# Stop Verizon Throttling! maybe...



## p2kmafia

*experienced users only!*

So idk if big red is throttling me or not because I just reflashed my phone but regardless I have done some research into the matter and found this thread http://www.droidforums.net/forum/droid-4-general-discussion/200569-how-stop-verizon-throttling-your-phone.html in it OP shows how to edit the sqlite database to allow for your phone to not be throttled (note that the top 5% data consumers per cell towe are throttled on verizon's end and is not affected by this mod)

you will need two apps

ashell and aSQLiteManager

open aShell and press the check box in the top left that says root, then go to file explorer and then /dbdata/databases/com.android.providers.settings

then click settings.db and then yes to open a copy.

click secure > data and you should have a big blue list of stuffclick pgdn and on line 29 you should see throttle_reset_day
click the edit on the far left of that line and change the 18 to a 1

*now I'm assuming this means instead of counting how much data you use over the course of 18 days it is over 1 day so you would have to exceed their limit within one day. in the original OP there are other settings to make you never throttle but I cannot find these settings. help me find them and this will be awesome but for noww this should work for you guys.*

*I'm not responsible for anything being messed up and again...*
*experienced users only!*

*p2k*


----------



## dSlice

Cool beans! Thanks!

- dSlice

Droid Charge powered by Stockish FP5 ;-)


----------



## babyjake

whats this mean exactly

NM I read it on the other forum post.


----------



## Loustsoul

dSlice said:


> Cool beans! Thanks!
> 
> - dSlice
> 
> Droid Charge powered by Stockish FP5 ;-)


have you ever heard of this?

Droid Charge Tweaked 3.0 FP5


----------



## dSlice

Loustsoul said:


> have you ever heard of this?
> 
> Droid Charge Tweaked 3.0 FP5


In ISPs yes. Wireless no, but I don't doubt that they do. I'm going to try it out.

- dSlice

Droid Charge powered by Stockish FP5 ;-)


----------



## Loustsoul

dSlice said:


> In ISPs yes. Wireless no, but I don't doubt that they do. I'm going to try it out.
> 
> - dSlice
> 
> Droid Charge powered by Stockish FP5 ;-)

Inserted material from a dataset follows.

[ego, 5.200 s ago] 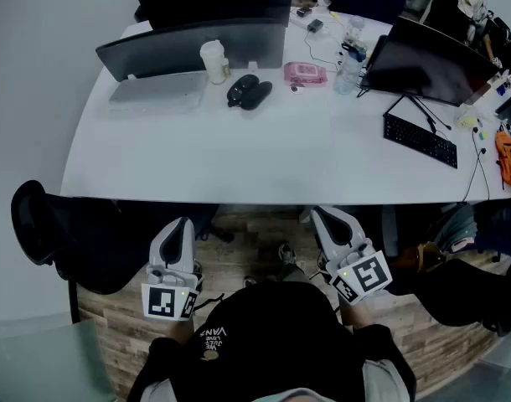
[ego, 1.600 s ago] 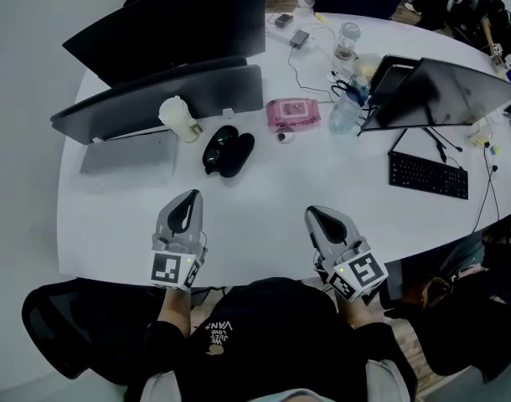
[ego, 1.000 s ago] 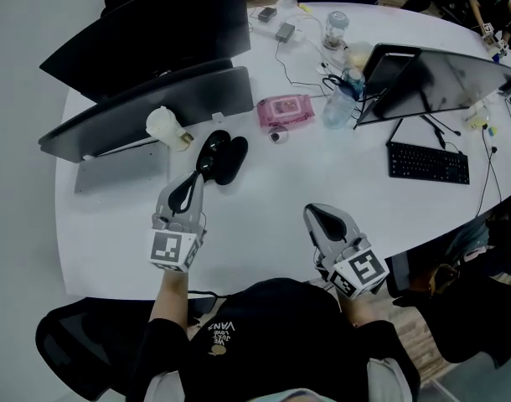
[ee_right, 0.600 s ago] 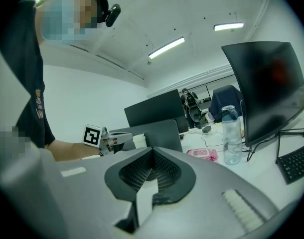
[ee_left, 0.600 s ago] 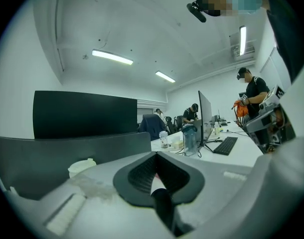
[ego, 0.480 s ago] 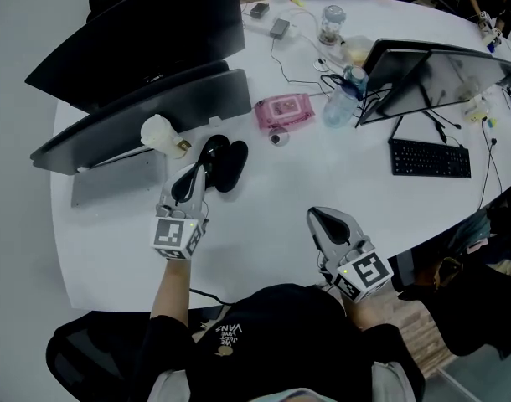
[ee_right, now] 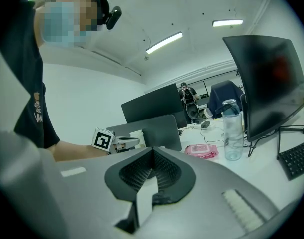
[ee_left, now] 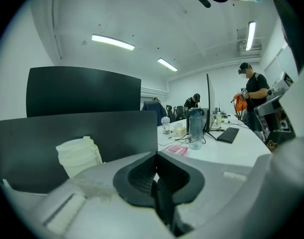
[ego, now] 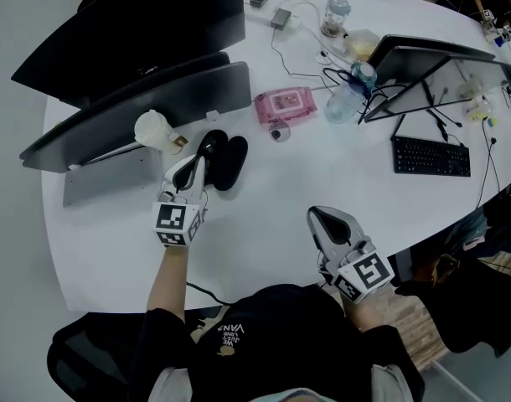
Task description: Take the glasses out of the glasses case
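A black glasses case (ego: 219, 156) lies on the white table (ego: 264, 199), in front of a grey screen; it reads as two dark oval halves side by side, and I cannot make out any glasses. My left gripper (ego: 199, 161) is shut, its tips right at the case's near left edge; whether they touch is unclear. In the left gripper view the gripper (ee_left: 156, 154) hides the case behind its own body. My right gripper (ego: 313, 213) is shut and holds nothing, low over the table's front part, well right of the case. The right gripper (ee_right: 152, 150) view shows the left gripper (ee_right: 117, 142) at the left.
A white lidded cup (ego: 153, 130) stands just left of the case. Behind are two dark screens (ego: 138, 103). A pink wipes pack (ego: 285, 105), a water bottle (ego: 348, 99), cables, a laptop (ego: 440, 61) and a keyboard (ego: 431, 156) lie to the right.
The view has closed in on the table. My left gripper has gone forward from the table's front edge up to the glasses case. The right gripper has stayed near the front edge.
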Demonstrator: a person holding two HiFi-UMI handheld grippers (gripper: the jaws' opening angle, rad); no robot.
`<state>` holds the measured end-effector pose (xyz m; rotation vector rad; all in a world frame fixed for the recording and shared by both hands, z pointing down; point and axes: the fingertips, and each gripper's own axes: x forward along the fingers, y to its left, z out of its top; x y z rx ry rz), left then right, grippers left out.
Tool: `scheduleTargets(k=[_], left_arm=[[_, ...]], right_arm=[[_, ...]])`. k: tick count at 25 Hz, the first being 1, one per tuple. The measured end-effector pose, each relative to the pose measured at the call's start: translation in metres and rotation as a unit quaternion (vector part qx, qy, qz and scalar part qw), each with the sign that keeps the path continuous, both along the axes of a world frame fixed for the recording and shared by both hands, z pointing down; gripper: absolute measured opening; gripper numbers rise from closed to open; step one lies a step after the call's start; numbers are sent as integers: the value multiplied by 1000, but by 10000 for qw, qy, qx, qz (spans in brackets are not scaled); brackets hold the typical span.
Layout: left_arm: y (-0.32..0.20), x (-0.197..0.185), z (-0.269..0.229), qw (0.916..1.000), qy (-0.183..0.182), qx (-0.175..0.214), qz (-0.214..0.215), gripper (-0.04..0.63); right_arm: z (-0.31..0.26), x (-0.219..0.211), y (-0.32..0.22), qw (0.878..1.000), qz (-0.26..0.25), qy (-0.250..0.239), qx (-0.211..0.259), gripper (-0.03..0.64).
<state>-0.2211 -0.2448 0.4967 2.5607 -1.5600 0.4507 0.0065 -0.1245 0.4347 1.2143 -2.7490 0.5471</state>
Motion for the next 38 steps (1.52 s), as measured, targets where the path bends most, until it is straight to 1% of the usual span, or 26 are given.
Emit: scheduleTargets(k=[7, 16, 24, 28, 32, 36, 38], left_arm=[[-15, 0, 42, 9991, -105, -404, -4, 2], [-31, -1, 83, 9967, -249, -776, -20, 3], [-35, -7, 108, 9932, -577, -1010, -59, 24], [-35, -11, 123, 9910, -710, -1132, -97, 52], [-36, -12, 132, 9883, -849, -1265, -79, 54], [-39, -14, 141, 9830, -1177, -1411, -39, 75], [-44, -16, 142, 9823, -1242, -1403, -58, 75]], right_arm=[[8, -4, -4, 9999, 9, 25, -136, 2], [18, -3, -9, 9995, 30, 101, -287, 2], [24, -2, -12, 9992, 48, 146, -379, 2], [26, 0, -13, 9990, 64, 164, -408, 2], [29, 2, -14, 9987, 82, 193, -454, 2], [31, 2, -16, 9986, 75, 220, -483, 2], [33, 1, -17, 9984, 72, 234, -501, 2]])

keep me posted on this please.

Droid Charge Tweaked 3.0 FP5


----------



## androidISmylife

i know for a fact that Verizon does not throttle. my most recient incounter went like this, 
first understand that i am what they call a heavy user, in the past 3 months i used 39gb 45gb and 32gb respectively.
ok anyway this is actually when i switched from the htc thunderbolt to the charge. i went to a non corporate store and got a new 4g lte CARD. 
the guy working informed me that i was being charged $30 a month for the 4g lte hot spot.
i never signed up for that but i never look at the bill, i just pay it....
well i called Verizon up and after about 4 calls and a few threats to lawyer up my account was credited $90.00 ...
this is what they do instead of throttling, they charge you for the activity they suspect.

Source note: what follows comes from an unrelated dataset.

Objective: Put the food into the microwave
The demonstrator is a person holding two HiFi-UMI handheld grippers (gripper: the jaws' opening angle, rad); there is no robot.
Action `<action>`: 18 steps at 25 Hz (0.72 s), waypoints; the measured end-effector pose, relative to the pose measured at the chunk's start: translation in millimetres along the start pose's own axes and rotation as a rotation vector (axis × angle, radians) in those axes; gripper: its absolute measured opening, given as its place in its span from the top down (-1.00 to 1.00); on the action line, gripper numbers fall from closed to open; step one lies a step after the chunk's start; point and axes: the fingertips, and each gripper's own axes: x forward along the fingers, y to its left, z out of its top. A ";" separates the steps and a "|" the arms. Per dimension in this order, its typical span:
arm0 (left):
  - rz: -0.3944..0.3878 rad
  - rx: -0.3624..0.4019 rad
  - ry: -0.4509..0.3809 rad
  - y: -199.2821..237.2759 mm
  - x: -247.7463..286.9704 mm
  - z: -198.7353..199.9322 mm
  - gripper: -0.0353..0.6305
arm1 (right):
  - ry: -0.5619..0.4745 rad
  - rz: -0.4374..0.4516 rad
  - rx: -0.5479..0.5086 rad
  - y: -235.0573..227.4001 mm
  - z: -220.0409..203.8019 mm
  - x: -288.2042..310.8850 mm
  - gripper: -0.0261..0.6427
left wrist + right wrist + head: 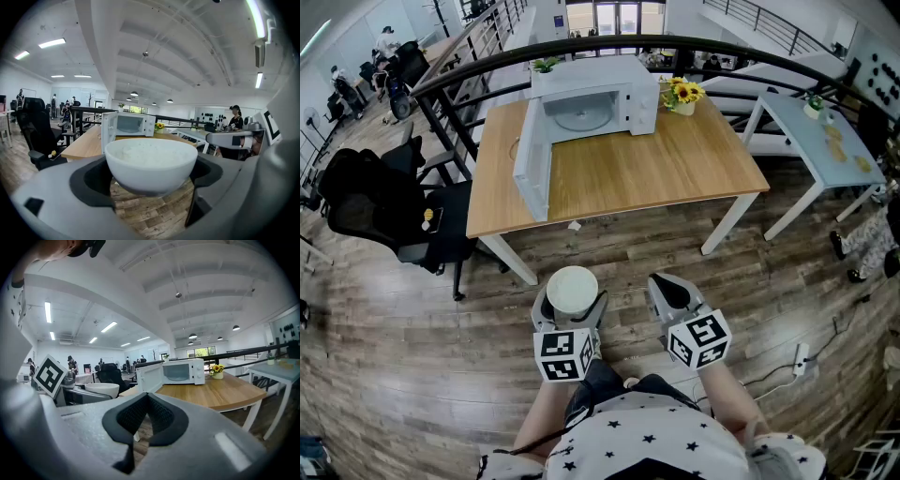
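A white bowl [572, 289] filled with rice [149, 151] sits between the jaws of my left gripper [571, 296], which stands wide and shut on the bowl's sides. The bowl [151, 164] fills the middle of the left gripper view. My right gripper [672, 292] is beside it on the right, shut with nothing in it; its black pads [159, 416] meet. Both hang over the wooden floor in front of the table [675, 178]. On the table's far side stands the white microwave [602, 101], its door [532, 171] swung open to the left and its turntable bare.
A pot of sunflowers [681, 96] stands right of the microwave. A black office chair [382, 211] is left of the table, a white table [811, 131] to the right. A dark railing [609, 42] runs behind. A power strip [800, 357] lies on the floor.
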 end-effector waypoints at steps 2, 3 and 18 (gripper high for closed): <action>-0.009 -0.002 0.002 -17.8 -15.8 -6.5 -0.56 | -0.010 -0.008 0.004 3.2 -5.2 -22.4 0.90; -0.012 -0.004 0.003 -25.2 -23.1 -9.3 -0.56 | -0.014 -0.011 0.005 5.1 -7.3 -32.3 0.90; -0.020 -0.019 -0.035 -59.3 -60.1 -12.1 -0.56 | -0.043 0.000 -0.010 20.7 -9.9 -81.7 0.90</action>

Sent from my SCH-I510 using RootzWiki


----------



## p2kmafia

That's not for a fact that they don't throttle, sorry although I will look into that! I do know that I am no longer downloading at over 10 mbps


----------



## androidISmylife

please allow me to correct myself....big red it seems it throttling or as they call it "network optimization" I'm currently on day 11/31 I'm my billing cycle and at 20gb and i have yet to be optimized....wish me luck

Sent from my SCH-I510 using RootzWiki


----------



## p2kmafia

Maybe it's cuz my 4G has been ducking lately, FP1 didn't even let me use it haha.


----------



## JihadSquad

p2kmafia said:


> That's not for a fact that they don't throttle, sorry although I will look into that! I do know that I am no longer downloading at over 10 mbps


It might be where you are downloading from. I know at some places it shows 4G on the status bar but it is barely running faster than 3g. Other places I get a 30-45mbps connection.

Sent from my SCH-I510 using Tapatalk 2


----------



## dSlice

I tried this. Not sure if it's doing anything though. Lol

- dSlice

Droid Charge powered by Stockish FP5 ;-)


----------



## p2kmafia

Either way now I know haha


----------



## Andy32790

One question my value on the reset was set to 2 when I went in to change it not 18 any ideas y?

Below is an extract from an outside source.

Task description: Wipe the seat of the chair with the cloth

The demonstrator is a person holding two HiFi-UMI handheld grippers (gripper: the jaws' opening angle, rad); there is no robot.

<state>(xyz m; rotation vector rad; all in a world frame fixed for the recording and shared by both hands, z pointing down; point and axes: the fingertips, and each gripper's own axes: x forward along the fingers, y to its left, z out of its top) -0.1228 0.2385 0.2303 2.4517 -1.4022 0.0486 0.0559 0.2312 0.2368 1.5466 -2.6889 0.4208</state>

Sent from my SCH-I510 using RootzWiki


----------



## p2kmafia

Maybe Verizon loves you







haha. No idea honestly, just found out how to do this on a whim


----------



## Andy32790

Lol idk I mess with this phone so much its hard telling good info to have tho

Sent from my SCH-I510 using RootzWiki


----------



## Andy32790

Another very odd thing is after editing and saving the database my home button doesn't work till I reboot lol

Tweaked 3.0 RC2


----------



## p2kmafia

hahahah I have no idea how that is related but as long as it works after reboot


----------



## imnuts

Verizon can't throttle 4G, though, if you are connected to a heavy use tower, you'll have poor speeds along with everyone else on the tower. I don't believe they will throttle any 4G devices, though if you are on a saturated 3G tower, the same thing will happen.


----------



## JihadSquad

imnuts said:


> Verizon can't throttle 4G, though, if you are connected to a heavy use tower, you'll have poor speeds along with everyone else on the tower. I don't believe they will throttle any 4G devices, though if you are on a saturated 3G tower, the same thing will happen.


Yeah Verizon only throttles people who have 3g devices. We can go on 3G and not be throttled.

Sent from my SCH-I510 using Tapatalk 2


----------



## p2kmafia

hahahaha oh well, thanks imnuts I guess maybe it was shitty fp1 radios


----------